Dataset records:
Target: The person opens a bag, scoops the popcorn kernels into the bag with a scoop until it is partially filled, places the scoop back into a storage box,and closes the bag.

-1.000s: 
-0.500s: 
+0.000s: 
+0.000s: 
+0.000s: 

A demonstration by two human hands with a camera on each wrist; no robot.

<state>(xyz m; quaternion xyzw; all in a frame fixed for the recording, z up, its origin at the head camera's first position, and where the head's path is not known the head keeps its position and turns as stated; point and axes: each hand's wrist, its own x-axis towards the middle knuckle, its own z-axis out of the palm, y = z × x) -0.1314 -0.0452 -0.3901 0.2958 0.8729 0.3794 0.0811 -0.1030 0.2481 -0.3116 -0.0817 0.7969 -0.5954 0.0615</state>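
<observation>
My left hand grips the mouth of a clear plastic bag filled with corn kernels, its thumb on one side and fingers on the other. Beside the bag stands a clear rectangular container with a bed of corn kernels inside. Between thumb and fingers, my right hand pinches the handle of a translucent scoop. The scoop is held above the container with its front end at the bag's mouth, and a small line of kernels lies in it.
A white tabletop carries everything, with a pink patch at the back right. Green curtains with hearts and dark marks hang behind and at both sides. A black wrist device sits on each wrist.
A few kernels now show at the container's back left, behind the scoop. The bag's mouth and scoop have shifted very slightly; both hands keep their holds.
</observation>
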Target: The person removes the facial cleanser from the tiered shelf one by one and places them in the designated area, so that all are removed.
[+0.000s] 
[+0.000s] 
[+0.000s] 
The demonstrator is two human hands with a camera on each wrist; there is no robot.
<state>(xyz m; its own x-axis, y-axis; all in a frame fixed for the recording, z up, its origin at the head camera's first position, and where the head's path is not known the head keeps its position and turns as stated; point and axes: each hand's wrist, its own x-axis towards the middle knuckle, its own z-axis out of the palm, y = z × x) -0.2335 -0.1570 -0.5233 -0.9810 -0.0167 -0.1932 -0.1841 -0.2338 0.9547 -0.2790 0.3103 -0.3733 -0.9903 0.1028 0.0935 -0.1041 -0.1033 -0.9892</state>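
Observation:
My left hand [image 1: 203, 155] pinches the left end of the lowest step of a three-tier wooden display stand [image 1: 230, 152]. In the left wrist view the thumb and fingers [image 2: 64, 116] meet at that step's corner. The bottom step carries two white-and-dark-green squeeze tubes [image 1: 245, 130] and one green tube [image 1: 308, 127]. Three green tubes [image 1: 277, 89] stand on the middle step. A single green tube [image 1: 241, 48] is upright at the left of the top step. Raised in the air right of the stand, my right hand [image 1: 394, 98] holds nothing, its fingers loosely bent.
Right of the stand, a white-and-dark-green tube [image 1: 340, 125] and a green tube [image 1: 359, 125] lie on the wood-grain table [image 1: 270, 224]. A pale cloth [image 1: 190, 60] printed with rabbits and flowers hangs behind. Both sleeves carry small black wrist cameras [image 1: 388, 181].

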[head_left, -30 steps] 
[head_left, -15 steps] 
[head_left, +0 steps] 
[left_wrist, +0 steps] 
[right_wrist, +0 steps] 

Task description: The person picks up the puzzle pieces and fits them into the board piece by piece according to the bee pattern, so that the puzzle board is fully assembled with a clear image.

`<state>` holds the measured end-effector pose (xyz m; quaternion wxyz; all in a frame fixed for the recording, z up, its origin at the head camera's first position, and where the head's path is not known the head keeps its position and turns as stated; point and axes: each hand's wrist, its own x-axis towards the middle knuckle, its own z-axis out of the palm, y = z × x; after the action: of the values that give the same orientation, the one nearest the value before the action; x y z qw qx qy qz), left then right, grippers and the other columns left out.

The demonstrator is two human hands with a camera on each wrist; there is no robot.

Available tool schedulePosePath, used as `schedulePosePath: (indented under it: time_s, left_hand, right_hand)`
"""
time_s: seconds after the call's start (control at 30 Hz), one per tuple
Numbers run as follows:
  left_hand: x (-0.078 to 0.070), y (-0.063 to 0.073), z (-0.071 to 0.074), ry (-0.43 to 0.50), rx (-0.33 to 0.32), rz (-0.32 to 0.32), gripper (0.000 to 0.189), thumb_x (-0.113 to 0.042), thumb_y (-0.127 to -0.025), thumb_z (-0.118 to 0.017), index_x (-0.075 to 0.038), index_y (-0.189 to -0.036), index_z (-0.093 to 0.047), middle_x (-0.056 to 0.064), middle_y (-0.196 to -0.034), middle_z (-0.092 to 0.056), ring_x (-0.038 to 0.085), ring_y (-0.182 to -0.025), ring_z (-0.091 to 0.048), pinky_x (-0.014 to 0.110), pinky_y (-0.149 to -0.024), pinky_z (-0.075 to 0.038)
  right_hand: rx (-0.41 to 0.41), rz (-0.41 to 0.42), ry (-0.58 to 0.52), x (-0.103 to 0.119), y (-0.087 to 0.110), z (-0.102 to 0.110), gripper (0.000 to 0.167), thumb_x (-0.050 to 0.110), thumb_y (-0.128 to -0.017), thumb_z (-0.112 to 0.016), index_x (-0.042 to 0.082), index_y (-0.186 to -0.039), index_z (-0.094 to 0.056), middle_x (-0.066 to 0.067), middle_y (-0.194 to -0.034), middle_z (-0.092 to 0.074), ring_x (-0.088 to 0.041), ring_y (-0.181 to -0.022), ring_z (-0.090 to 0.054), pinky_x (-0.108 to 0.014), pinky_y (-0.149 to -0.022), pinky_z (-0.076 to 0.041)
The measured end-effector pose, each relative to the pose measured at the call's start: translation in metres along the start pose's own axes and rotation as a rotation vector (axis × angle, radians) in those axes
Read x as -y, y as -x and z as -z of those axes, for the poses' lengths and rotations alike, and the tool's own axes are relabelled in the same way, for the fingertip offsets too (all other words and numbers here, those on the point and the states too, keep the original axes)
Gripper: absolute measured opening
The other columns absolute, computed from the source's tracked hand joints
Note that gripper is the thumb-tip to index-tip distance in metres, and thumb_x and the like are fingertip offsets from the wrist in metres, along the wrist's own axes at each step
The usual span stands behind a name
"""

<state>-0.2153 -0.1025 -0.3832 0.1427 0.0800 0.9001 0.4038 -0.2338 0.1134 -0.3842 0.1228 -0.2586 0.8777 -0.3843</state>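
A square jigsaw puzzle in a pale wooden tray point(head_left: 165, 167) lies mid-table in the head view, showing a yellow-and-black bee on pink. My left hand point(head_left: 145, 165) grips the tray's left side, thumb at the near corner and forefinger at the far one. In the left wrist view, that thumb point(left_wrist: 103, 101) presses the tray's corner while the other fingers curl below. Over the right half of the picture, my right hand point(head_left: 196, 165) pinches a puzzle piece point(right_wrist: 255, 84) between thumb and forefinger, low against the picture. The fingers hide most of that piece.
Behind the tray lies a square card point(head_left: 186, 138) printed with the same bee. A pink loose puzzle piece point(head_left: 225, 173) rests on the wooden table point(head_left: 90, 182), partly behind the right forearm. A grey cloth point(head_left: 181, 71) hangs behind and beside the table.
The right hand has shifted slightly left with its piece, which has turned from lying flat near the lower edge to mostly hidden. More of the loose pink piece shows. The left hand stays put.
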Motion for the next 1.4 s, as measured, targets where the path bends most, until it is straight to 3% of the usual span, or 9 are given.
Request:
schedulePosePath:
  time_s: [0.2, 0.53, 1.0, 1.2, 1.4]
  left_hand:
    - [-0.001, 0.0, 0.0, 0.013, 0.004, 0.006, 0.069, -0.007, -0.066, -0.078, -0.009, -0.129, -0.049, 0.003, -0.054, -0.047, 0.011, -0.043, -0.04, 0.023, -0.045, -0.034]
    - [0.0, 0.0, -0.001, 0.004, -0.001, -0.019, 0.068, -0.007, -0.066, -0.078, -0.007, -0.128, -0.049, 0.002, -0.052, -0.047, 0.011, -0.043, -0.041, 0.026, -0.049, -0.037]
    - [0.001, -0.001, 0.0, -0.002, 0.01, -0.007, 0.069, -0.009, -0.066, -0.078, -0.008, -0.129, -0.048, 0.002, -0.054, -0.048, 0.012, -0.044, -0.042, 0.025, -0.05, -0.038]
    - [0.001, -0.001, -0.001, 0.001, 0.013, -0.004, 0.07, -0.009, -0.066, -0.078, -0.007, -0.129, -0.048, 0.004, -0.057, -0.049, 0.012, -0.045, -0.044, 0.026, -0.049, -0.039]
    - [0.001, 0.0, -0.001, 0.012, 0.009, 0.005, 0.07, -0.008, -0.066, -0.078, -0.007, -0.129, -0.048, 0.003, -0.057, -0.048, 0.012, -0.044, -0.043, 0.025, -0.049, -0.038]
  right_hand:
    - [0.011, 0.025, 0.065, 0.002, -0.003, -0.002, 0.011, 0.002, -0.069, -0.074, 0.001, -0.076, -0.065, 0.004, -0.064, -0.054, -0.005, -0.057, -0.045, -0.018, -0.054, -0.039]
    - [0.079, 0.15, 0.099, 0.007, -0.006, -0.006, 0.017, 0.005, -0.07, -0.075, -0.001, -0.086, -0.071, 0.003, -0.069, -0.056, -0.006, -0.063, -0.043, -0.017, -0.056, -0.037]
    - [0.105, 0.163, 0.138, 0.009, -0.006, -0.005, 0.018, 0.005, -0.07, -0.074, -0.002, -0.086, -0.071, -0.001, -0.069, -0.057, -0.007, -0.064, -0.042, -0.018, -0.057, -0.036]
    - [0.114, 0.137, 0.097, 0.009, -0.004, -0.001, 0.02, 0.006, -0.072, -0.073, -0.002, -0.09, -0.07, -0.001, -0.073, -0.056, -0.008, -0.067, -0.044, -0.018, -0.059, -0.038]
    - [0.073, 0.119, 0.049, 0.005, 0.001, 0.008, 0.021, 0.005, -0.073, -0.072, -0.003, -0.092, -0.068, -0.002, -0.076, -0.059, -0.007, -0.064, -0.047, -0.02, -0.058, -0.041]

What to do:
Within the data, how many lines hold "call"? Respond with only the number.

Answer for the task:
2